At the high school level, we can see how jumps are impacted by specific sports and when seasons change. I’ve found at the beginning of each season, athlete jumps decline because they’re in a new sport. A new sport means new stresses, and the coaches are typically training the kids to “get them in shape.” By tracking daily, we have objective numbers to show coaches that our athletes are struggling to perform at the beginning of the season due to an acute spike in load. By the time they’re adapted and recovered, we’re almost a third of the way into the season. If I’m the coach, I want my athletes to be ready to perform the first game, not a month later.
Below are the charts of every broad jump, HOH jump, and vertical jump I’ve taken with my high school athletes this year. I value the HOH jump more than the vertical because it accurately reflects the true power and fatigue of the legs. I view this as our floor of jump potential. The vertical jump has a greater technical requirement which causes greater variability until the athlete’s technique is dialed in.
In 12 weeks, male and female athletes improved their broad jump by 8” and 13” respectively. For male athletes, the average vertical improved from 24.3” to 25.1” over 12 weeks. Their HOH jump improved from 21.1” to 21.6” over 9 weeks. Our female athletes improved their vertical from 19.3” to 20” and their HOH jump from 17.2” to 18.2” over 12 weeks.

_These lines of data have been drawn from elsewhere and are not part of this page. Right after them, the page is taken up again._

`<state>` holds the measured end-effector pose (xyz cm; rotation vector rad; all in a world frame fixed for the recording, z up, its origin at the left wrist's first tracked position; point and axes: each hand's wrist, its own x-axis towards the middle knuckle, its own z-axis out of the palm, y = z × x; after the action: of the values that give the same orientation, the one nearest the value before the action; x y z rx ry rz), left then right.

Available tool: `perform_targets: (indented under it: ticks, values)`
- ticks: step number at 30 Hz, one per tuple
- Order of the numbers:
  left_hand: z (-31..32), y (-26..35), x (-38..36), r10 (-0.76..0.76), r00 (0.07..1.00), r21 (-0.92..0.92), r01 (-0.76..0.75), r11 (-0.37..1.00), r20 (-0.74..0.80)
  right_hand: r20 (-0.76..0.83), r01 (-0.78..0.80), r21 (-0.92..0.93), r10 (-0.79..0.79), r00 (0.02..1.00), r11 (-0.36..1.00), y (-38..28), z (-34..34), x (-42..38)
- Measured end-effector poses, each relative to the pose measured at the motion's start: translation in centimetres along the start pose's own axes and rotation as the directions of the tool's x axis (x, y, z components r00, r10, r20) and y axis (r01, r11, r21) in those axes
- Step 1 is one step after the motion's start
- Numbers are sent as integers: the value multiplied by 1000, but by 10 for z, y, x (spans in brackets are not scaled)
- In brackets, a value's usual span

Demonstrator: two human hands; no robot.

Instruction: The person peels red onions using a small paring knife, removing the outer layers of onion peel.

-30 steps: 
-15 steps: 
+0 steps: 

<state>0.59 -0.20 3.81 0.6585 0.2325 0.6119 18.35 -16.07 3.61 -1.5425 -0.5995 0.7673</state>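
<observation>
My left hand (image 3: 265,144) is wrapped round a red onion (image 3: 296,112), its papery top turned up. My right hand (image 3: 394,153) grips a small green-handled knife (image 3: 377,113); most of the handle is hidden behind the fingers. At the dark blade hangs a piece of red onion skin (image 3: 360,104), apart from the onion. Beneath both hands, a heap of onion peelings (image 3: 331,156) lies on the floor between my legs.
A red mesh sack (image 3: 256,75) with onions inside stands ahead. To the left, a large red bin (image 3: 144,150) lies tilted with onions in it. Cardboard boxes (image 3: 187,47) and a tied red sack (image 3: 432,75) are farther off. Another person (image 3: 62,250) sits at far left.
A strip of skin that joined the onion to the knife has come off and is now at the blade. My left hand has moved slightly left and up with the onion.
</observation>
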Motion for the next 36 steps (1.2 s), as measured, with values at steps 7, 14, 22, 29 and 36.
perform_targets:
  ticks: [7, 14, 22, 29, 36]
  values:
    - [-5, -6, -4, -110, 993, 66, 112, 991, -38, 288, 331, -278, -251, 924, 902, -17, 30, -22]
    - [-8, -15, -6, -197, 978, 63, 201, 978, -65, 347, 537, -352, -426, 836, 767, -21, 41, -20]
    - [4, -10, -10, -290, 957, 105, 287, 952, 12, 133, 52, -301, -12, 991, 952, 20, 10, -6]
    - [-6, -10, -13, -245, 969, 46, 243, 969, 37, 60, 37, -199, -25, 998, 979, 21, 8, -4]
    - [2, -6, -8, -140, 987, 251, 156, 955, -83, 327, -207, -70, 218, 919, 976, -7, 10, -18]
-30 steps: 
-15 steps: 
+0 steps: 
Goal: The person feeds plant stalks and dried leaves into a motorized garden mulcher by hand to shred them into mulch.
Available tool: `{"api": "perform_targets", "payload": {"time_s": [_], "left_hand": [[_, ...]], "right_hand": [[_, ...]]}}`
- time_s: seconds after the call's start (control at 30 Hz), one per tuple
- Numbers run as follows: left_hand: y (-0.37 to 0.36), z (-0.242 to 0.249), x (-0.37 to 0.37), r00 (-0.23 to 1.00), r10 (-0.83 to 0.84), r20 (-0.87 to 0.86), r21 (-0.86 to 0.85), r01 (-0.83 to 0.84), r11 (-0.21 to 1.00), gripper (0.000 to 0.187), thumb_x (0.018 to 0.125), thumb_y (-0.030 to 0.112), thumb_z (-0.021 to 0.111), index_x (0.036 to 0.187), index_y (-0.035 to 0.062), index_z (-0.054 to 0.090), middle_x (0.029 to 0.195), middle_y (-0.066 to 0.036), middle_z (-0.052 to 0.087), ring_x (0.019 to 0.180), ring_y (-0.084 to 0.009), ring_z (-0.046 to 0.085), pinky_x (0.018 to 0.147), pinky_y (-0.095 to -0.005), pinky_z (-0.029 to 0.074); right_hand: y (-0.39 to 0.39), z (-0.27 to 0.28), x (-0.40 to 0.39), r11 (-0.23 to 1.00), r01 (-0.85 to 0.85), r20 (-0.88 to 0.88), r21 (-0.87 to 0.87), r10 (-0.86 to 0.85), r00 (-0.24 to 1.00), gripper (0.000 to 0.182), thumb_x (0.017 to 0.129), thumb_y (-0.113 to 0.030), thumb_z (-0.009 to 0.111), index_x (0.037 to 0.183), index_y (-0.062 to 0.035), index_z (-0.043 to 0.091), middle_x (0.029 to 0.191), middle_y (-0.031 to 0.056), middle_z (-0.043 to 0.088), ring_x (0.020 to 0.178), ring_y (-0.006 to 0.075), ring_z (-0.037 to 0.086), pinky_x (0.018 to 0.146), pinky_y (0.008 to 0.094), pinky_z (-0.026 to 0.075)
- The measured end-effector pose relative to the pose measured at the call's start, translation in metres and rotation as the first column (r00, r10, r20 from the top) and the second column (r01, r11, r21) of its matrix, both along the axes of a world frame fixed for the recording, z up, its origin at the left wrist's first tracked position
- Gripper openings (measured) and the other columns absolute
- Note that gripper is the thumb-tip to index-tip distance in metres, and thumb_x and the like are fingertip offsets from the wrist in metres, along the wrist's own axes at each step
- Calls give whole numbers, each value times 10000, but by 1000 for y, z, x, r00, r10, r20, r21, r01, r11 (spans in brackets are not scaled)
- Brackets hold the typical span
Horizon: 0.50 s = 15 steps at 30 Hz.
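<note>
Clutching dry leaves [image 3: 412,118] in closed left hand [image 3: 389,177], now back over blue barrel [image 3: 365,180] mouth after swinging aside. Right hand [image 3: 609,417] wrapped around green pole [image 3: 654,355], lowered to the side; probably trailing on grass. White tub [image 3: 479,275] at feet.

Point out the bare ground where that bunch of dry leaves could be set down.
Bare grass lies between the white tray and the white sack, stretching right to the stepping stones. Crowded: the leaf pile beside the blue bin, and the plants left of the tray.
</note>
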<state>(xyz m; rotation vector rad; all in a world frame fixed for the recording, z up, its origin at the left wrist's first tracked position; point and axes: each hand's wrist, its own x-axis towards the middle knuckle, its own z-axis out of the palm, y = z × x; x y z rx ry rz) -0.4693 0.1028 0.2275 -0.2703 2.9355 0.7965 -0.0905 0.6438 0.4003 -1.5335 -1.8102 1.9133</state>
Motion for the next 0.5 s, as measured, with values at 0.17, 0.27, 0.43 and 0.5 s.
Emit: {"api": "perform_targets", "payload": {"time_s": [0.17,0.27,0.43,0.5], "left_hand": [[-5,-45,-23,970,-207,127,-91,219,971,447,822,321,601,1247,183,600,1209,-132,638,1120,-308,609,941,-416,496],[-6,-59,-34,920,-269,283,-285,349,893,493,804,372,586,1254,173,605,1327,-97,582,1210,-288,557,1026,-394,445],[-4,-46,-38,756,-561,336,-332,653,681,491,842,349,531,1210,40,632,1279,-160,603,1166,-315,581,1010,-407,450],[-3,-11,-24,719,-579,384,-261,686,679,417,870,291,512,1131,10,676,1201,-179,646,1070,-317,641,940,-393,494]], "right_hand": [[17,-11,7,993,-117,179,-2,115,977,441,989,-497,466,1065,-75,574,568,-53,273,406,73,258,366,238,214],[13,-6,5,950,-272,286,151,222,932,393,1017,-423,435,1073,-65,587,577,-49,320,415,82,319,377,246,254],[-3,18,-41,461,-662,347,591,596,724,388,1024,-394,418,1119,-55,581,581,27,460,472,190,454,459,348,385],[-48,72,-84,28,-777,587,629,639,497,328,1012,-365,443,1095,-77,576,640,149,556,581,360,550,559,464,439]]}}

For the female athletes (Tables 5, 6, and 7), most were jumping PRs as we circled back to the specific variations. I believe this is because they were learning how to jump, but most importantly, they were learning to be explosive and move with intent—which might be the most important skill for them to learn within our setting. On top of that, most of my female athletes had never trained, which led to a heightening of their nervous system.
Looking at Tables 6 and 7, notice how the HOH and vertical jumps are trending downward for the athletes at the top of the chart. These athletes transitioned from explosive fall sports to soccer, and one was out for a month due to illness. For those on the bottom half, most transitioned to off-season leading to improved recovery. As previously stated, we can track readiness and watch how seasons and specific sports impact outputs.We can track readiness and watch how seasons and specific sports impact outputs, says @coachrgarner. Click To Tweet
With the male athletes (Tables 8, 9, and 10), there’s a greater fluctuation in jump numbers. For the broad jumps in Table 7, their skill and technique for the broad jump improved drastically which led to PRs. Yes, there’s going to be inter- and intra-muscular coordination at play, but technique is a significant driver here.
In Table 9, the athletes in the top half of the chart have either just ended fall sports or are starting winter sports. Naturally, as the season progresses, we’ll likely see a downward trend due to fatigue. For the bottom half of this chart, the majority of these athletes don’t play a fall sport and are adapting to the training.
The conjugate jump system is a customizable system that is effective for both novice and experienced jumpers. We’re able to improve technique, provide a unique stimulus, and track readiness throughout the year all in one system. This system helps build buy-in and gives athletes daily opportunities to chase PRs. The more often our athletes can set new PRs, the more they’ll want to train. The beauty of this system is that we can individulize it to our situation, program, and athletes. As long as our variations build upon one another, we can be as creative as we’d like and customize it to our training philosophy.